• TASK STATEMENT
Please quote exactly the lines below from the line containing "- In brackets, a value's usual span" to the line containing "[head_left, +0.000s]", both lines included, and nothing else.

◆ ◆ ◆

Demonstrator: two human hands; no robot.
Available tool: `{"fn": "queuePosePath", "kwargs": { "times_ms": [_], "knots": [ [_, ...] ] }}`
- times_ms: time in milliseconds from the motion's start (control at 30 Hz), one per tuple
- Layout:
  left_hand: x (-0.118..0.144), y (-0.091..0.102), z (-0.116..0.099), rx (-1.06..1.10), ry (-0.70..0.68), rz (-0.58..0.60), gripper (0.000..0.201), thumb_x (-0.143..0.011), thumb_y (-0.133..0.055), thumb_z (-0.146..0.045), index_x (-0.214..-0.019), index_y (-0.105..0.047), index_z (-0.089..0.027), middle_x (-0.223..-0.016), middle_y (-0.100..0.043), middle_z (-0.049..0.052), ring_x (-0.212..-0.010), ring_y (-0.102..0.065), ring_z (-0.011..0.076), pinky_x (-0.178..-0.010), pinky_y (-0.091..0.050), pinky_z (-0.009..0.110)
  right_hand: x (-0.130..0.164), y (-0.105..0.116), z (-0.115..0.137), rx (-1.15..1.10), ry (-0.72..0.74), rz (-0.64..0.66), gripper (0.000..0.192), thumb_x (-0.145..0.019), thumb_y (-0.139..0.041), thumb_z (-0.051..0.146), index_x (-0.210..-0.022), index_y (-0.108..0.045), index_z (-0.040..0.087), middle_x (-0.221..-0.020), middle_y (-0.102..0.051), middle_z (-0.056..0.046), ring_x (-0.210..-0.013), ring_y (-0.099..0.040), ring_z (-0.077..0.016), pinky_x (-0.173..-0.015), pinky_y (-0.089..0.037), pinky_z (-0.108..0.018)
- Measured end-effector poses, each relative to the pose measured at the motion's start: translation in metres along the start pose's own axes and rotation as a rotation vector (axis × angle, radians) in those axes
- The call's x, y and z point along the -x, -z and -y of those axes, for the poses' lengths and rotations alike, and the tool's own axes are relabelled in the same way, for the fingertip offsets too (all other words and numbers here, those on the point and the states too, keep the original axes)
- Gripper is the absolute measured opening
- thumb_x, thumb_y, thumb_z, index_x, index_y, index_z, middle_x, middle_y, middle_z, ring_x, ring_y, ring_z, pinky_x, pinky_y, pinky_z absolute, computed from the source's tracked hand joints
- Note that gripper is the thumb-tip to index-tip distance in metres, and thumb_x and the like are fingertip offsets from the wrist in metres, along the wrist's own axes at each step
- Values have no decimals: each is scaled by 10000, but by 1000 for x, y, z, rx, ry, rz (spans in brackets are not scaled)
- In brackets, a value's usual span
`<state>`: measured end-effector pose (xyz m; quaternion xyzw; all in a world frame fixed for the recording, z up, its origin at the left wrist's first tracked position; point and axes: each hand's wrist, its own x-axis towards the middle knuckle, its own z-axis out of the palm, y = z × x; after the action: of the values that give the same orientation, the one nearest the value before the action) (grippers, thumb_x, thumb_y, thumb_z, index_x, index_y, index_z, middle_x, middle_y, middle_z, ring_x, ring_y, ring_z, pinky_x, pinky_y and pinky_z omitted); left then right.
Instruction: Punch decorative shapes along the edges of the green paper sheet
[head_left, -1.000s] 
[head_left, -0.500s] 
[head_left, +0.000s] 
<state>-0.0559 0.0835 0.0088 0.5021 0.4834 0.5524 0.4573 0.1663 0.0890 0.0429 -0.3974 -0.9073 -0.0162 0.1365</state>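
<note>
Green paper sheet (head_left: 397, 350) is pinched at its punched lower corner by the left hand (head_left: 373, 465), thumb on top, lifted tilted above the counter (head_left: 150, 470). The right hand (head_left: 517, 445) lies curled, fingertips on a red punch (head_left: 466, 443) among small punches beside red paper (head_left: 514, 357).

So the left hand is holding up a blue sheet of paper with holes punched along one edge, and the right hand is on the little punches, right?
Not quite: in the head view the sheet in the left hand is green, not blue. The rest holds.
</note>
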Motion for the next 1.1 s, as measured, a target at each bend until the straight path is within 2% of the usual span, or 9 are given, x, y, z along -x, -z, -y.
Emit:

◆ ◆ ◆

• SOLUTION FOR THIS TASK
- In brackets, a value's usual span
`<state>`: measured end-effector pose (xyz m; quaternion xyzw; all in a world frame fixed for the recording, z up, its origin at the left wrist's first tracked position; point and axes: each hand's wrist, its own x-axis towards the middle knuckle, its own z-axis out of the palm, y = z × x; after the action: of the values that give the same orientation, the one nearest the value before the action) (grippers, thumb_x, thumb_y, thumb_z, index_x, index_y, index_z, middle_x, middle_y, middle_z, ring_x, ring_y, ring_z, pinky_x, pinky_y and pinky_z omitted); left then right.
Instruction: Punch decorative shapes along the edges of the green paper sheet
[head_left, -1.000s] 
[head_left, -0.500s] 
[head_left, +0.000s] 

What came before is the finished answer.